BY Luke PearsonPublished Mar 5, 2020

7
Probably best known as one half of dance pop duo Prince Innocence, Toronto-based artist Josh McIntyre has struck out on his own as Prince Josh with The Joy, a warm and inviting collection of house, downtempo and instrumental hip-hop buoyed by hypnotic, dreamy pads and well-placed samples.
 
It's a bit slight at just under half an hour, but its brevity proves a strength in the end, keeping things varied and moving at an agreeable pace that works to the advantage of certain shorter cuts that arguably get by on texture and vibe more than anything.
 
Much of what keeps things interesting is McIntyre's choice to largely eschew vocals and instead populate the album with samples he's apparently hand-picked from the internet's periphery: vlogs, interviews — the everyday content of everyday people, those with followers in the dozens as opposed to millions. It's a neat touch that strengthens the mood of a lot of these tracks, giving things a democratic, down-to-Earth feel in the process.

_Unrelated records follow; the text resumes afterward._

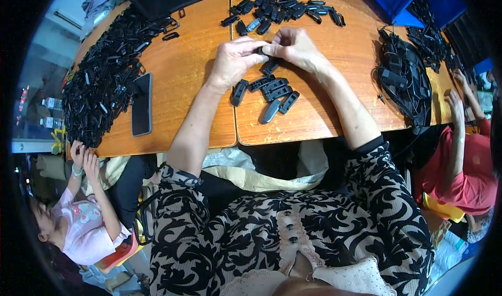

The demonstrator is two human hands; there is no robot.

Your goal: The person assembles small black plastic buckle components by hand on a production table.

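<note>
My left hand [232, 65] and my right hand [297, 49] meet above the wooden table, fingertips pinched together around a small black plastic part [260, 50]. The fingers cover most of it, so its shape is hard to make out. Just below my hands, towards me, lies a small cluster of black plastic clip-like parts [277, 88], some with open slots facing up. One part [270, 112] in that group shows a smooth greyish face. Beyond my fingers is a looser heap of similar black parts [280, 7].
A large heap of black parts [104, 68] covers the table's left side, beside a dark phone [141, 105]. At right lie a black bag [405, 79] with cables and a blue bin [384, 3]. Co-workers sit left [86, 220] and right [465, 165]. A seam [234, 115] divides the tabletop.
</note>
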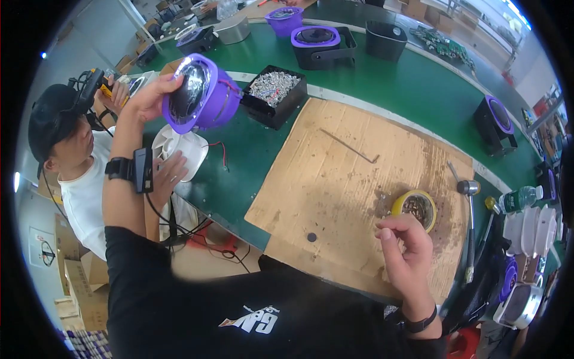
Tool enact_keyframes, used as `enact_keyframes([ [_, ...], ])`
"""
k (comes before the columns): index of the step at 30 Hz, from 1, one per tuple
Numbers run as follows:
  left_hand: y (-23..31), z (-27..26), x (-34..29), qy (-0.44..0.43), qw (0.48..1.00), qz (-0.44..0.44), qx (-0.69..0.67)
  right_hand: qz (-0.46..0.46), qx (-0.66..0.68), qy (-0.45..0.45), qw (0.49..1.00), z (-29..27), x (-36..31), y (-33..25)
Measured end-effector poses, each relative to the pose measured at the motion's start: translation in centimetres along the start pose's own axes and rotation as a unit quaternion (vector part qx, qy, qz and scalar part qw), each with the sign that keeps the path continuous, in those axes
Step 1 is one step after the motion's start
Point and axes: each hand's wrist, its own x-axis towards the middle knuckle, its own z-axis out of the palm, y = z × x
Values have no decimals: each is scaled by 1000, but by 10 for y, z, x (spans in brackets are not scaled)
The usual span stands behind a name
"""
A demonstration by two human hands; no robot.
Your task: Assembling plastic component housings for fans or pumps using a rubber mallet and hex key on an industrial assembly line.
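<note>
My left hand (150,97) is raised at the left, closed on the rim of a purple speaker (215,102) with a shiny dark front. The speaker hangs tilted above the green bench, close to a black bin (278,110) of small metal screws. Over the cardboard, my right hand (409,251) is closed in a pinch; whatever its fingertips hold, if anything, is too small to make out. Just beyond that hand sits a yellow tape roll (397,206) with small screws inside its ring. A thin hex key (350,145) lies farther off on the cardboard (299,173).
A co-worker (84,173) stands at the left; a hand (169,175) is by a white housing (190,157). Purple-and-black speakers (317,45) stand along the far bench. To the right lie a hammer (470,215), a green bottle (519,199) and stacked white parts (526,230).
</note>
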Motion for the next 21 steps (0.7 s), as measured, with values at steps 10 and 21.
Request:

The exuberant rush of breathless exclamations in "TMZ" somehow perfectly evokes the titular gossip site's content, for instance, and the dreamlike "London" features unintelligible, but slightly sinister, whoops that suggest violence might be just around the corner.
 
Elsewhere we get a few proper vocal features (Lauren Armstrong's downbeat "Ultra" is solid, with a ghostly horn interlude), but it's really the sample-oriented tracks that define The Joy, and it's telling that the LA timpa and Yves Jarvis vehicle that closes the album (second single "Blood") is perhaps strongest because its spoken word, rambling phone message style sounds closest to the kind of thing McIntyre might have stumbled on during his browsing of the masses.
 
Some of these tracks could be unkindly labelled as mere sketches, but The Joy is the perfect example of an album that adds up to something more than the sum of its parts. Short, sweet and definitely worth your while, McIntyre's debut is deceptively simple, leaving an impression larger than its size.